Monitor Temporal Cloud with Datadog

Bowen Chen

David Pointeau

Brittany Coppola

Temporal Cloud is the fully managed service that enables you to quickly scale the Temporal workflow orchestration engine across your organization. Using Temporal Cloud, you can offload the infrastructure management of Temporal Services and focus on developing Workflows that increase the resiliency of your applications and help them remain functional throughout service errors and system outages.

Datadog’s Temporal Cloud integration gives you granular insights into your Temporal Services, Temporal’s task polling, Workflow activity, and more. You can use these insights to quickly identify errors and bottlenecks that risk slowing down your applications that rely on Temporal Workflows. In this blog post, we’ll discuss how the Temporal Cloud metrics found in our preconfigured dashboard enable you to do the following:

Visualize the health of your Temporal Cloud Services
Monitor your Temporal Workers’ task polling
Quickly identify errors in your Temporal Workflows

Visualize the health and performance of your Temporal Frontend Services

Temporal Cloud handles infrastructure management for you—however, you’ll still need to rely on Temporal’s Frontend Service to accept and process your applications’ API requests. If your Temporal Frontend service is struggling to handle heavy traffic, it can bottleneck your entire orchestration pipeline, even if you have properly configured workers and task queues.

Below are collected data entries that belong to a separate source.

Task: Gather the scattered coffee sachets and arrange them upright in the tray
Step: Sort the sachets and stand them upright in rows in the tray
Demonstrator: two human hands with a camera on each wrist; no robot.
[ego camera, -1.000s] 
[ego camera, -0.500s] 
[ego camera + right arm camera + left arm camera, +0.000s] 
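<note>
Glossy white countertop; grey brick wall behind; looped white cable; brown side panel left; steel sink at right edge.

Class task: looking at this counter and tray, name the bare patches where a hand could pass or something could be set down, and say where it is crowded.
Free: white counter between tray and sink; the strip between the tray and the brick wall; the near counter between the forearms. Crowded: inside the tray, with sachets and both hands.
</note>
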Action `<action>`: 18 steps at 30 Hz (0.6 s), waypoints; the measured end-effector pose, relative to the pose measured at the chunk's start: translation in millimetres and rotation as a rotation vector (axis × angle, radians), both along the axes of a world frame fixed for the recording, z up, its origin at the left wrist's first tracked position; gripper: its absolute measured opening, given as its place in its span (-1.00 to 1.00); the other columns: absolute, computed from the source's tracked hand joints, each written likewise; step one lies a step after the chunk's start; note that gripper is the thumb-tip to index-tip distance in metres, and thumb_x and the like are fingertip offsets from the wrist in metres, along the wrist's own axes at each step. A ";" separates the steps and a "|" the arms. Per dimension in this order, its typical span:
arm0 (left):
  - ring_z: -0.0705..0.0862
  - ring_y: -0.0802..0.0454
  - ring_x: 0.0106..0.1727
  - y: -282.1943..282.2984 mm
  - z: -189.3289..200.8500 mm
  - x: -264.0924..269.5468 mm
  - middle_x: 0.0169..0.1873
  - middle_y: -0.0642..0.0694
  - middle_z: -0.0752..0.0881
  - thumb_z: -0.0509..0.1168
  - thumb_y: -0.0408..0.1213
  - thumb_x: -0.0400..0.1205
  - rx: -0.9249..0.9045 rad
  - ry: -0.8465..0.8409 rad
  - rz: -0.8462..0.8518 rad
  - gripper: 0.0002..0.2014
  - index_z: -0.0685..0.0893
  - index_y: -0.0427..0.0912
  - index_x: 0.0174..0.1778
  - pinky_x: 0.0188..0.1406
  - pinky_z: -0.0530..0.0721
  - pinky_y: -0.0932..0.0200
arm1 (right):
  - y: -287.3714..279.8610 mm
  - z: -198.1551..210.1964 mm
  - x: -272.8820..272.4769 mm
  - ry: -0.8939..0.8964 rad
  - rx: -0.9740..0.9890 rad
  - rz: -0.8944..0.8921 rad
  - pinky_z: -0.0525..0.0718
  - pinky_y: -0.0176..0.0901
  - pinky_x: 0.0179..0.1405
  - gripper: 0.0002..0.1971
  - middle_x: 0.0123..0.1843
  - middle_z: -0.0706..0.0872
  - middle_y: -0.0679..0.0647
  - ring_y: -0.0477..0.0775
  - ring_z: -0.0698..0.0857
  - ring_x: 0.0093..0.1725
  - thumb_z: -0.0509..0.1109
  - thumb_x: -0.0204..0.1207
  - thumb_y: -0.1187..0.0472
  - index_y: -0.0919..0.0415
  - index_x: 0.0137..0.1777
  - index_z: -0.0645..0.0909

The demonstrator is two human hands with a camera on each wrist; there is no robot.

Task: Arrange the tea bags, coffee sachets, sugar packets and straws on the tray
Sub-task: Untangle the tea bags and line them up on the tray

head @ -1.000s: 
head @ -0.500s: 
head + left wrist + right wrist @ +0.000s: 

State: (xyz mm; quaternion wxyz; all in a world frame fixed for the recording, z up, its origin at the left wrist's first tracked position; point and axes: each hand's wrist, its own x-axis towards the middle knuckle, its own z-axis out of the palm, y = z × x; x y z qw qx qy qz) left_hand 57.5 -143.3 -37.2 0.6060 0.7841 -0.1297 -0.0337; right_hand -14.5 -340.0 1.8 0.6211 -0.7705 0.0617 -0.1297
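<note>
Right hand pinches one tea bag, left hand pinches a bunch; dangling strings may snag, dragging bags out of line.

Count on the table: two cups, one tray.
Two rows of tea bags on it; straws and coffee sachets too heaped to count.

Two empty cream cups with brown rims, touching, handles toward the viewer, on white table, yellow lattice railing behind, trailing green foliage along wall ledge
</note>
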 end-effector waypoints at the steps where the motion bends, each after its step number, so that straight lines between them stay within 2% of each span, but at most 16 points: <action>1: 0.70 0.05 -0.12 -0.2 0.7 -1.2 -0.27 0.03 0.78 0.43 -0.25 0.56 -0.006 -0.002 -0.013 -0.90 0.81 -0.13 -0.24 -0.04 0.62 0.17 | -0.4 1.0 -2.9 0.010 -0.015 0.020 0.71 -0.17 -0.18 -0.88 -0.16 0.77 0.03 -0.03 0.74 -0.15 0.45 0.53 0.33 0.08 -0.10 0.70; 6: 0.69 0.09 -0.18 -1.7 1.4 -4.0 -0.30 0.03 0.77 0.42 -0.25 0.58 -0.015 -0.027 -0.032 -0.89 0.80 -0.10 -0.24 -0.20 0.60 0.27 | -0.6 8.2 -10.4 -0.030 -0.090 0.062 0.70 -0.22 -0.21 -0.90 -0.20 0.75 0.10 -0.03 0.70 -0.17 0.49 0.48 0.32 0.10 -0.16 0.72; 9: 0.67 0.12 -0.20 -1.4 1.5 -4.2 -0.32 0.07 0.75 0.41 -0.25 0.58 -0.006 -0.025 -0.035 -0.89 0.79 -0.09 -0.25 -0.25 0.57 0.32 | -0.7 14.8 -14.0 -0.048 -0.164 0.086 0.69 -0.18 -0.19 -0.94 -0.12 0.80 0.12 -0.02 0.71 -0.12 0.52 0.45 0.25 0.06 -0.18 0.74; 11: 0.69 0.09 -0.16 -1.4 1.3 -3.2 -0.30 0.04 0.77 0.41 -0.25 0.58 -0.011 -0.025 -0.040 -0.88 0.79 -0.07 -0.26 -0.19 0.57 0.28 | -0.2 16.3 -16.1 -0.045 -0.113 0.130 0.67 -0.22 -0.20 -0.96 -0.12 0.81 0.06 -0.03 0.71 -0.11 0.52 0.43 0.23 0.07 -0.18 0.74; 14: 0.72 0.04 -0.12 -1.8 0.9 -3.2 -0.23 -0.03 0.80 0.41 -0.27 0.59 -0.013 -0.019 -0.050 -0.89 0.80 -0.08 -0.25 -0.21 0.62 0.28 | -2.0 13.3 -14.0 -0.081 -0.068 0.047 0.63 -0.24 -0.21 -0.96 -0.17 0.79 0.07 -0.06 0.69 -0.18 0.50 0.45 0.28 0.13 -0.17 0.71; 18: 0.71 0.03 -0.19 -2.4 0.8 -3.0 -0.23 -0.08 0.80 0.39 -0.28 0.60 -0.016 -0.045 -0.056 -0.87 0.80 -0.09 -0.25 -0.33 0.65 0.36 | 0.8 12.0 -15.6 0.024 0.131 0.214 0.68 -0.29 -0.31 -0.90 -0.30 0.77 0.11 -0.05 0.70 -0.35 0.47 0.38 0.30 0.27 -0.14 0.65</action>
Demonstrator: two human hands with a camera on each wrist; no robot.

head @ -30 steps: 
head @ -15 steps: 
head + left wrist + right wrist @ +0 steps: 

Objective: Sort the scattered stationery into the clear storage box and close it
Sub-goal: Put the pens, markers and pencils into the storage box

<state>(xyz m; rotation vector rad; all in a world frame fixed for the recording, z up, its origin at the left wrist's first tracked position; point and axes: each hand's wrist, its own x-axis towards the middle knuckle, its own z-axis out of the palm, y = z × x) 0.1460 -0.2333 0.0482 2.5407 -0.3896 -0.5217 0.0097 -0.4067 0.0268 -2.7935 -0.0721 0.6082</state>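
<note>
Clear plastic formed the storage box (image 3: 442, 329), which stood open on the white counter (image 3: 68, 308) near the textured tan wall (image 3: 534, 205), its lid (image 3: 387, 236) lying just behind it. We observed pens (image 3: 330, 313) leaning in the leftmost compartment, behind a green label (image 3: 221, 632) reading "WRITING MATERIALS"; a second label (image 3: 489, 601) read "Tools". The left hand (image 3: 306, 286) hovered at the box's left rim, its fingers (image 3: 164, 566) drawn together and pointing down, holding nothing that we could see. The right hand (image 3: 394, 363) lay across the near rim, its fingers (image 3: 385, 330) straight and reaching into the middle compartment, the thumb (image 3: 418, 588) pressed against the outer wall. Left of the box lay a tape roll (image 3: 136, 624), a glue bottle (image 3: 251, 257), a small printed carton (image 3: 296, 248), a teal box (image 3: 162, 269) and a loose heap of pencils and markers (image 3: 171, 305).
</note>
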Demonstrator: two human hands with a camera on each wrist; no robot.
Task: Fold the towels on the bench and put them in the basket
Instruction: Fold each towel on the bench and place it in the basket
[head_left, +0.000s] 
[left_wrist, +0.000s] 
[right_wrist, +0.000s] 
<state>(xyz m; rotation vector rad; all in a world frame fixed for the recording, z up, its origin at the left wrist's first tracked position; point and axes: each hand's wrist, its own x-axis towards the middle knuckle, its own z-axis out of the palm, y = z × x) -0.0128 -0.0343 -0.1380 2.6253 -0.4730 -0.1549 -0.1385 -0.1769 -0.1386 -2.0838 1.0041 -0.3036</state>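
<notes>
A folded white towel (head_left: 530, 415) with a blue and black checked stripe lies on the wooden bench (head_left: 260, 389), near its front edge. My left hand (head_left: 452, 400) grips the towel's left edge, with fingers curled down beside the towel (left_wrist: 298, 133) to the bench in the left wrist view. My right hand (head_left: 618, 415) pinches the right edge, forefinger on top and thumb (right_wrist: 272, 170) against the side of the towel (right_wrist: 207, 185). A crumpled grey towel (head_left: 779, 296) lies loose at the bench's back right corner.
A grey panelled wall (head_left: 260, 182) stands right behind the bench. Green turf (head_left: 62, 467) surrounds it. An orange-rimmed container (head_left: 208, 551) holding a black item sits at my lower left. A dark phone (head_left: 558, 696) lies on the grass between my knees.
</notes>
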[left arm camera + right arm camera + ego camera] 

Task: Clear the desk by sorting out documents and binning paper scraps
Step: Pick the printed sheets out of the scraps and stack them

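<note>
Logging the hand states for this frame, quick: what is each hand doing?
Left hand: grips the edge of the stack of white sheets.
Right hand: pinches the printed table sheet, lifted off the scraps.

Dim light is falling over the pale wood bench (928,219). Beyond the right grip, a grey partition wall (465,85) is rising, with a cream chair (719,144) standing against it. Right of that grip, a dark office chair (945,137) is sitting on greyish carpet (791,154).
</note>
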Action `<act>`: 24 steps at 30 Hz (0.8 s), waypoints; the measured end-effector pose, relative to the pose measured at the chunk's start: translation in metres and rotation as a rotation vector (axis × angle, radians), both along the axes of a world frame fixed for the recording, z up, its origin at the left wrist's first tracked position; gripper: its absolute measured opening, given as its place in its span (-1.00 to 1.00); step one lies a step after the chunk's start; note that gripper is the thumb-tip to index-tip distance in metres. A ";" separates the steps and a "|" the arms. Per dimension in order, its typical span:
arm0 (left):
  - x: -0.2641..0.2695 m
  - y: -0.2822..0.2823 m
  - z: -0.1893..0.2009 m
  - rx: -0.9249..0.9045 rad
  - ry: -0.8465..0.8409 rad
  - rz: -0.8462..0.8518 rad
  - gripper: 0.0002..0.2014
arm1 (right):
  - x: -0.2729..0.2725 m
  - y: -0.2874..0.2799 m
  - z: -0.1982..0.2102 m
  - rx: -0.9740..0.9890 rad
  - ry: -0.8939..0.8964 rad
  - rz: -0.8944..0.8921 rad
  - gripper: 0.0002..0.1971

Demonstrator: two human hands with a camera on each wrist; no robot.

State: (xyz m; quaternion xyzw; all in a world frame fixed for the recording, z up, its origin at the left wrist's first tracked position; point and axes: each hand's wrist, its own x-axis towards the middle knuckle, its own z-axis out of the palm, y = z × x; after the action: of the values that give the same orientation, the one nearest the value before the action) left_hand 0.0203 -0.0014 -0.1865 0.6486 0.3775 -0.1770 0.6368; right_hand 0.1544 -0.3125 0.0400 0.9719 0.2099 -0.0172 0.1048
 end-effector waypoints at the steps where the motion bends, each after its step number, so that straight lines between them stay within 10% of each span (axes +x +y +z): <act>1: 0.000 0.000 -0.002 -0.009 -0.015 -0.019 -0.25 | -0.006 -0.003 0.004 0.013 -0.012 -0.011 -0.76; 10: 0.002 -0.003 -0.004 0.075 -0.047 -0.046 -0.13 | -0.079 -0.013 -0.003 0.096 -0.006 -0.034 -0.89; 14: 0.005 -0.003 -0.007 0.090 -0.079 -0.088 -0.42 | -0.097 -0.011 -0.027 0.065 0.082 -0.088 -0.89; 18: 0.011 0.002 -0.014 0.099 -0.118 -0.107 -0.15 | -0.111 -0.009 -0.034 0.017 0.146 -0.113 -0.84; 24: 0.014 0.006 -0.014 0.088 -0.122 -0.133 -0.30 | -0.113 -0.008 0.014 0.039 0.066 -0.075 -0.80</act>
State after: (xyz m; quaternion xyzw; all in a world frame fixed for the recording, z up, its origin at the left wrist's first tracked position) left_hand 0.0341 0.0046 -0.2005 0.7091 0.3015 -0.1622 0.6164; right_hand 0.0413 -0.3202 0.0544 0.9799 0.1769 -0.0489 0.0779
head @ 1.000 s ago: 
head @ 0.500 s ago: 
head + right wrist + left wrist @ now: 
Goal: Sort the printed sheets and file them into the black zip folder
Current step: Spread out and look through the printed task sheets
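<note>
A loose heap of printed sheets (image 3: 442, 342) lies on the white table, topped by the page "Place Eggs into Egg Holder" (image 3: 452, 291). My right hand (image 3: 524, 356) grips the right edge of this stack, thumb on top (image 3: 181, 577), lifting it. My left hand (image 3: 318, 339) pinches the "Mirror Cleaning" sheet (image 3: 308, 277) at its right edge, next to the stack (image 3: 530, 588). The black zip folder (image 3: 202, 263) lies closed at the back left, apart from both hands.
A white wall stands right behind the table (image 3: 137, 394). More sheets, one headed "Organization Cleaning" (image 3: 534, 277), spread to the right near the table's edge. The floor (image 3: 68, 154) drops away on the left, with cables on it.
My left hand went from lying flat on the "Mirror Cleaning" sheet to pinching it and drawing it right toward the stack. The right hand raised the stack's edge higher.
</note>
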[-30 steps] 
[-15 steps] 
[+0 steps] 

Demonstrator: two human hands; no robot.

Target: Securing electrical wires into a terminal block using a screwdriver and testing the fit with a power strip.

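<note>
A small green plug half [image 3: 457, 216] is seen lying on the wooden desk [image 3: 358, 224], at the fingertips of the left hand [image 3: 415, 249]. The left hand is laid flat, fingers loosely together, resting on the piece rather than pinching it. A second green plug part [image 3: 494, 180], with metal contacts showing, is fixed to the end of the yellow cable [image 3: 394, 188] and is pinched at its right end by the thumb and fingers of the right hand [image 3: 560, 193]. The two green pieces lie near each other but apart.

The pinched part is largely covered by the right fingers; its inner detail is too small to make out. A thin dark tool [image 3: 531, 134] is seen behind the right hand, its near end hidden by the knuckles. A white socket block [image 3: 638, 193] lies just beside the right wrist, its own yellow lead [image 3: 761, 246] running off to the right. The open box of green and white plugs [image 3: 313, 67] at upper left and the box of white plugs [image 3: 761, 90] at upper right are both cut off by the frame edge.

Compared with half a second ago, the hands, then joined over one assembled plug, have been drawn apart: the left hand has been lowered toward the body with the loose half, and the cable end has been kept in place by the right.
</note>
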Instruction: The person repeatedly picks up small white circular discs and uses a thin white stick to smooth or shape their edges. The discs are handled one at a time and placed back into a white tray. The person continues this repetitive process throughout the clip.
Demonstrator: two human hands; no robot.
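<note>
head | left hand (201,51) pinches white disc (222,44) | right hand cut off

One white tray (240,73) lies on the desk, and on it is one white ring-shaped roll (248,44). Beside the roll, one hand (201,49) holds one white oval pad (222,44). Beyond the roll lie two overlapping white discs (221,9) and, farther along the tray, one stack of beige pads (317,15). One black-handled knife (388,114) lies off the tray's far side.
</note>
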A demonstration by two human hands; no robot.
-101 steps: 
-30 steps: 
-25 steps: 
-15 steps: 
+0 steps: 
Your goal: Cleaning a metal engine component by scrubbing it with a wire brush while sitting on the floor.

Using Datadog’s preconfigured Temporal Cloud dashboard, you can visualize the current load on this service by monitoring the gRPC request rate over time and how frequently the service is throttling incoming requests or encountering errors. If you notice spikes in the service’s gRPC error rate, you’ll need to investigate your Temporal SDK logs to determine the error code. The error logs can help you identify whether the issue is network-related, the result of an SDK misconfiguration, or due to the rate of workflows exceeding your quota.

Visualize the current load on your service by monitoring its grpc request rate.

Using the metrics in the dashboard, you can load-test your clusters to validate how your system responds under pressure and detect when Temporal is bottlenecking your request lifecycle. State transitions measure the amount of work done by Workflow Executions. This can be a more reliable metric for throughput than the rate of completed Workflows, which can greatly differ in runtime based on the workflow definition. By comparing the average state transition rate over time with service latency, you can determine how well your system responds to increases in load. For instance, if you increase the number of parallel workflows, you should see an increase in the rate of state transitions over time. When this increase begins to be reflected in your Temporal Cloud’s service latency, this indicates the upper limit of load your service is able to handle.

Monitor different service latency metrics using our integration.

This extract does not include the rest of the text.